After a few Guinness there is nothing I like better than to do a certification. In this instance it was the databricks spark developer associate certification. It took me about 2 weeks from deciding to do it to passing as I was already well versed in spark. This is how I did it!

Pre-Requisites

  • Github Account - I used this to clone my own versions of the courses into and work along my own copies of the code.
  • You’ll need some platform to run databricks notebooks. I used my own Azure databricks workspace which I setup as per my last blog post (but you can just create manually), but even easier if you just want to pass the exam would be to use Databricks Community Edition, which is all ready to go!
  • Practice Exam - Here’s a link to the official practice exam pdf. I had a quick whizz through this before going through the material below, but 2 days before the exam I sat down and did it properly with a pen and paper. I went through the exam and checked my marks, I found would have passed so felt confident going in!
  • Databricks Academy - Sign up to this learning resource which is absolutely free. I actually did the lakehouse fundamentals course first (about 2 hours with speed ramped up) and then spark associate pathway which I think took me about 11 hours with speed ramped up. This pathway also covers “just enough python for spark” too which was a great refresher, but not really needed for the exam.
  • Databricks Academy Github - The repos I forked into my own github repository, then add as repos to my databricks workspace, and worked along with are:
  • Databricks Community Edition - This is a great free resource for utilising a free Databricks workspace for any training you might have.
  • Super Useful Spark Tutorial Notebook - Found this somewhere and found it a absolutely great thing to run through for a reminder of all things spark!
  • Kryterion Certification Login - This is where you can book your exam. I booked it within a fortnight of deciding to do it and prior to looking at any materials as I was pretty comfortable with most of the spark basics. My advice is always book the exam for as soon as possible so you don’t drag it out, usually within 30 days regardless of current level. Commit and go for it! The exam costs $200 which was about £190 when I paid for it.
  • Advancing Analytics YouTube Channel - No you don’t have to watch the whole channel for the exam but I recommend subscribing, and I did watch these three videos a couple of days before the exams on top speed!

AND…

Its worth knowing that databricks comes with a host of built-in datasets for you to mess around with.

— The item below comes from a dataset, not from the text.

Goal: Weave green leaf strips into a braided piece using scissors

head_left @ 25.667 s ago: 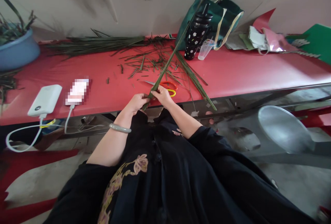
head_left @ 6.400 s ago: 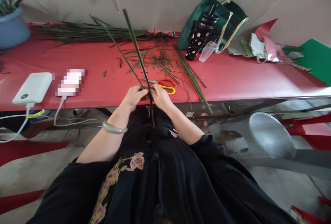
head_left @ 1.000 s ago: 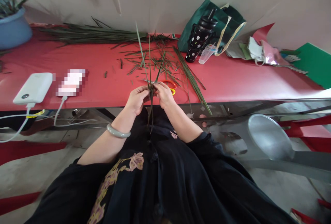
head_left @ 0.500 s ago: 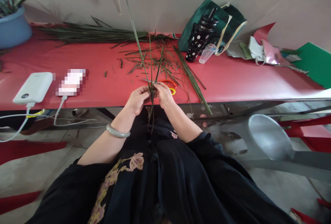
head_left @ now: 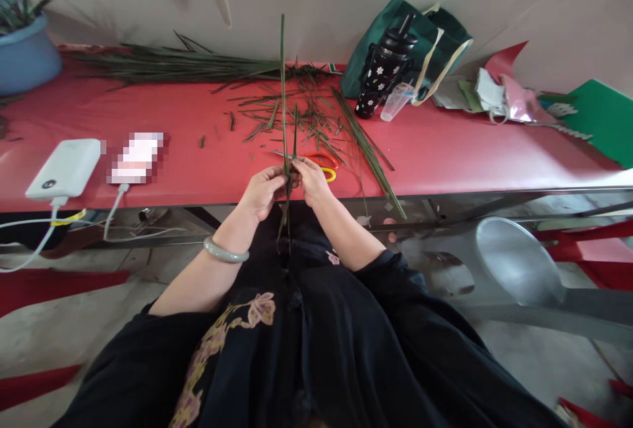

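The left hand comes in from the left with its fingers curled and its thumb and fingertips pressed onto the leaf strips; just where each pad sits is hard to make out, since the two hands crowd together there. The strips are gripped between the hands, in front of the table edge. Their long axis runs almost straight up and away from the fingers: one long blade rises high above them, a shorter one stands just beside it, and the lower ends hang below the fingers toward the lap. The right hand meets them from the right, fingertips pinching the same spot, touching the left. Neither hand is nearer. Scissors lie just beyond the right fingers.
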`<control>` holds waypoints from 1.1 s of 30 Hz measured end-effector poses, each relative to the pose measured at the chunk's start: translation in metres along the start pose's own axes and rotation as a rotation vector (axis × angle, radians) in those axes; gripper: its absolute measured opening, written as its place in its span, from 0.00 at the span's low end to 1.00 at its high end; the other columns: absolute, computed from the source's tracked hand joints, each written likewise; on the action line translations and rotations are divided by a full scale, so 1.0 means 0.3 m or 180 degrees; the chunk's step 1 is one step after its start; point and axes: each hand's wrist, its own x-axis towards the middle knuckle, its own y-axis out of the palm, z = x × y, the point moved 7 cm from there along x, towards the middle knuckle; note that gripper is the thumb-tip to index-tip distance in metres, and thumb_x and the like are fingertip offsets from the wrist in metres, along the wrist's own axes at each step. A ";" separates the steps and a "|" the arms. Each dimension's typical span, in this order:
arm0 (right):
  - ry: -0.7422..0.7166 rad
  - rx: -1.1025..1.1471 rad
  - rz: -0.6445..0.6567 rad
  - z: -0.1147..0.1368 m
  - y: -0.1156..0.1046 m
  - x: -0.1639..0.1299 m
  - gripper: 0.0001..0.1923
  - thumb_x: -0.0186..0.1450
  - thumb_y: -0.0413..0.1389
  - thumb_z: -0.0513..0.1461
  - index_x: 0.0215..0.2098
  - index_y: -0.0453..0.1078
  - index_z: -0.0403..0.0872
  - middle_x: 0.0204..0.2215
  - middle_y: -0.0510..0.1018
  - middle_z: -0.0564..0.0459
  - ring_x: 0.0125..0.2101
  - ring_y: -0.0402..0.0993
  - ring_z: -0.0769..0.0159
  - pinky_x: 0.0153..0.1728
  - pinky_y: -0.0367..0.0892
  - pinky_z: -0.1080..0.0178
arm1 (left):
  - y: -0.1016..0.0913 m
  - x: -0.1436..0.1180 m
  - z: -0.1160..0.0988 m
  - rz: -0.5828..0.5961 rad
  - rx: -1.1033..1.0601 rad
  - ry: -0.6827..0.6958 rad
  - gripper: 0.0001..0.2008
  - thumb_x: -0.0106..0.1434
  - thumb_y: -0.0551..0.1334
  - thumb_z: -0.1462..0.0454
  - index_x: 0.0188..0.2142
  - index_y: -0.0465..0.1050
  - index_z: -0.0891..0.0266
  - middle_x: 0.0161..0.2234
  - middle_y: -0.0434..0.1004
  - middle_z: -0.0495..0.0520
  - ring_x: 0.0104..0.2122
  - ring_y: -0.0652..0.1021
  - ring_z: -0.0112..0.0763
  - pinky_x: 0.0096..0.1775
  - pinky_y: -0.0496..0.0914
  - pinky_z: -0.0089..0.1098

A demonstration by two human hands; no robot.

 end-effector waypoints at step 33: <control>-0.0005 -0.5842 -0.1221 0.251 -0.604 0.168 0.18 0.61 0.48 0.44 0.47 0.65 0.45 0.43 0.71 0.41 0.43 0.69 0.57 0.42 0.63 0.56 | -0.297 0.212 -0.046 -0.1437 0.1407 0.0448 0.11 0.44 0.63 0.68 0.31 0.71 0.68 0.22 0.72 0.51 0.21 0.71 0.24 0.22 0.62 0.22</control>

This might help you explore different types of data and practice with them as you see fit. The code I show in the rest of the blog uses a super simple dataframe we create so its all self-contained, but you could use any of the ones found here too.

%py
display(dbutils.fs.ls("/databricks-datasets"))

Spark Architecture

Diagram

There are far better diagrams out there such as this one so this is simply to keep everything in one place!

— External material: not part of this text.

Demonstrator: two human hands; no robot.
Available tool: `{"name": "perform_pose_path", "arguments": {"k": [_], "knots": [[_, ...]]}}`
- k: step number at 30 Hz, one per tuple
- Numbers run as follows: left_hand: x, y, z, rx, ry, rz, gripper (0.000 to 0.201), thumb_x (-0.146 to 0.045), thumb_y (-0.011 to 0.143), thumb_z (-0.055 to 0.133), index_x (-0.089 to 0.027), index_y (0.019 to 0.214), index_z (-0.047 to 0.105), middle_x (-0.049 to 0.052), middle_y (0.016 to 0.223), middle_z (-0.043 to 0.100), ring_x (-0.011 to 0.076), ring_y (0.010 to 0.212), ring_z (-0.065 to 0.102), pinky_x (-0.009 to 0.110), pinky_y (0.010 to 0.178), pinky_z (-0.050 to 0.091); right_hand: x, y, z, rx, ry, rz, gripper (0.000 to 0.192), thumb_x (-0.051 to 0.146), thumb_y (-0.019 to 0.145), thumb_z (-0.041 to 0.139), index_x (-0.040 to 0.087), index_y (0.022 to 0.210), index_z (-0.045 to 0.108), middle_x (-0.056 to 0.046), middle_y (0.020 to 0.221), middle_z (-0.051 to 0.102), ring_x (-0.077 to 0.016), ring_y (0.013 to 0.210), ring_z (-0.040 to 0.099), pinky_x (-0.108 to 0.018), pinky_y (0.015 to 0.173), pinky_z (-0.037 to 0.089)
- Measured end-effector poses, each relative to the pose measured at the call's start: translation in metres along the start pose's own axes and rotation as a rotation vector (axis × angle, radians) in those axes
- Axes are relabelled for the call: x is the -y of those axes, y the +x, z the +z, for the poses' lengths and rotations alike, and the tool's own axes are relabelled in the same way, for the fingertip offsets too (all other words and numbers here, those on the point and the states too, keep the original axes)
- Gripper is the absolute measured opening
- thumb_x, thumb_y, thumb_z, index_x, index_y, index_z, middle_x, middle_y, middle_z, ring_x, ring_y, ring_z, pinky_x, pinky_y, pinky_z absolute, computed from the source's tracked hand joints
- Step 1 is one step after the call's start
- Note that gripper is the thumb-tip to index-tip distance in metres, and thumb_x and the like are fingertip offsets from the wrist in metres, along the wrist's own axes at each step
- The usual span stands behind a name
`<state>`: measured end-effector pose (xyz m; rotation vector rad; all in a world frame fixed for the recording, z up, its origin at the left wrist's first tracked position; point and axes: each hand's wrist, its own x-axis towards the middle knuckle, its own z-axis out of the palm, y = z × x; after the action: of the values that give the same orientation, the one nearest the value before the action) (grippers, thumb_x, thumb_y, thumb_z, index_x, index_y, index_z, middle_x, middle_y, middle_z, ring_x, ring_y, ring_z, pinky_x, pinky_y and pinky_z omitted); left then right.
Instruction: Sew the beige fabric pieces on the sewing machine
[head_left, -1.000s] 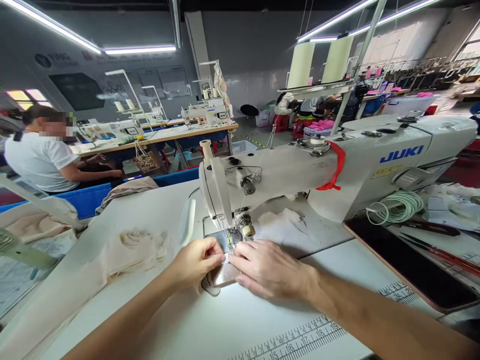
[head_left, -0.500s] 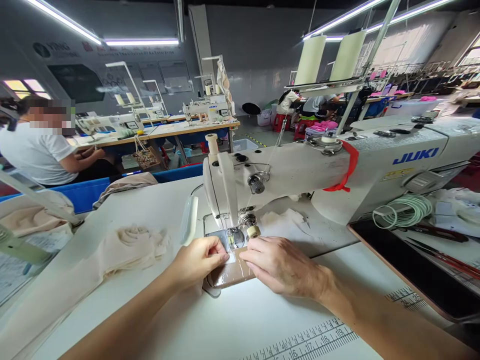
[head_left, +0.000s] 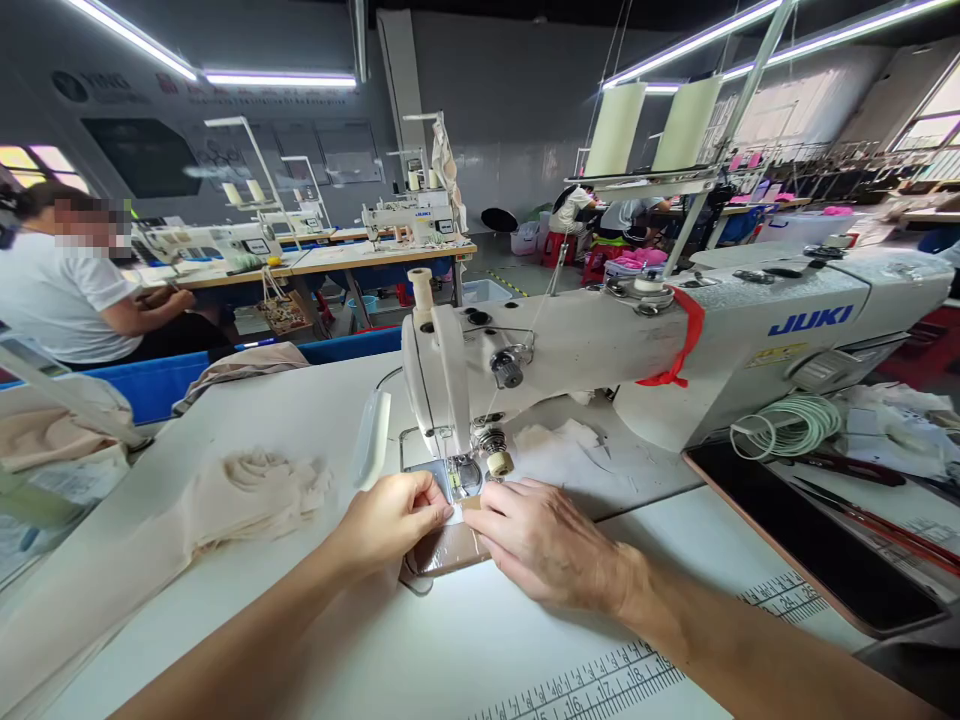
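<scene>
Your left hand pinches the white piece, likely light and limp, best held by its edge; whether your right hand grips, I can't tell.

The smooth white surface before me bears a black ruler scale toward five o'clock. A white JUKI sewing machine with a red cloth tie stands at one o'clock; thin, crumpled cream fabric lies at nine, a flat black, rose-rimmed rectangular device at three.

White piece partly behind fingers
</scene>
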<state>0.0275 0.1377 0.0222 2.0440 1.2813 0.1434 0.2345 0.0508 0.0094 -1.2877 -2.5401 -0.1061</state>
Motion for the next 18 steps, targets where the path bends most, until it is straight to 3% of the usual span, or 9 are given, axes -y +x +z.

  • The cluster has a driver node which controls the spark application and coordinates the worker nodes.
  • When an action is perform a job occurs which is made up of stages and then tasks.

Spark Diagrams

Terms

  • Deployment Mode - Cluster and Client modes.
  • Driver Node: This node coordinates the spark application and gives the work to the worker nodes.
  • Worker Node: These nodes carry out the processing that is required.
  • Executor: This is a process that runs on a worker node that carries out a task.
  • Slot: A slot is the name databricks give for the available threads to do work in parallel in spark.
  • Shuffle: A shuffle is when data needs to be redistributed across the cluster. This is an expensive operation.
  • Transformation: Transformations are lazily executed and just provide the logic to create a dataframe without actually doing anything until an action is called. Transformations include filter, select, union, sample and cache.
  • Action: An action actually performs some data processing as a result of carrying out the logic provided by the transformations. Action commands include count, take, show, min, max and collect.
  • Narrow Transformation: This is a data transformation that involves no shuffling as everything can happen on a single partition. These are less resource intensive and quicker than wide transformations. Narrow transformations include select, filter and union.
  • Wide Transformation: This is a data transformation that involves shuffling across partitions. These are more resource intensive and slower than narrow transformations. Wide transformations include groupBy, join and sort.
  • Job: A job is a result of an action being triggered and is made up of stages.
  • Stage: A stage occurs when a shuffle needs to take place. A stage is made up of tasks.
  • Task: This is the smallest unit of work in spark that goes to one executor.
  • Broadcast Join: This is when spark broadcasts a smaller dataset across all executors and keeps them in memory so there is then no need to shuffle from the larger dataframe in the join as the data is present everywhere. This is often useful for reference data or lookup data.

Spark API Cheatsheet

This next session is as much syntax and content that I can muster… I recommend going through the courses and links mentioned above still, but the below should help by having enough reminders for any quick questions you want to lookup for the exam. If you want to actually run some of this code you can use the generate test data section below to create it. You can also use the cheatsheet notebooks found here in the hungovercoders cheatsheets to run the notebooks in databricks which also generates the test data to go with it.

Generate Test Data

First install the required packages.

pip install dbldatagen
pip install faker

Create some fake reference data for breweries.

brewery_beers = [
    "tinyrebel_staypuft",
    "tinyrebel_cwtch",
    "craftydevil_mikerayer",
    "craftydevil_mangowalk",
    "flowerhorn_yawn",
    "flowerhorn_mantis",
]

df_brewer = spark.createDataFrame([("Tiny Rebel", "Newport"), ("Crafty Devil", "Cardiff"), ("Flowerhorn", "Cardiff")], ["brewer", "location"])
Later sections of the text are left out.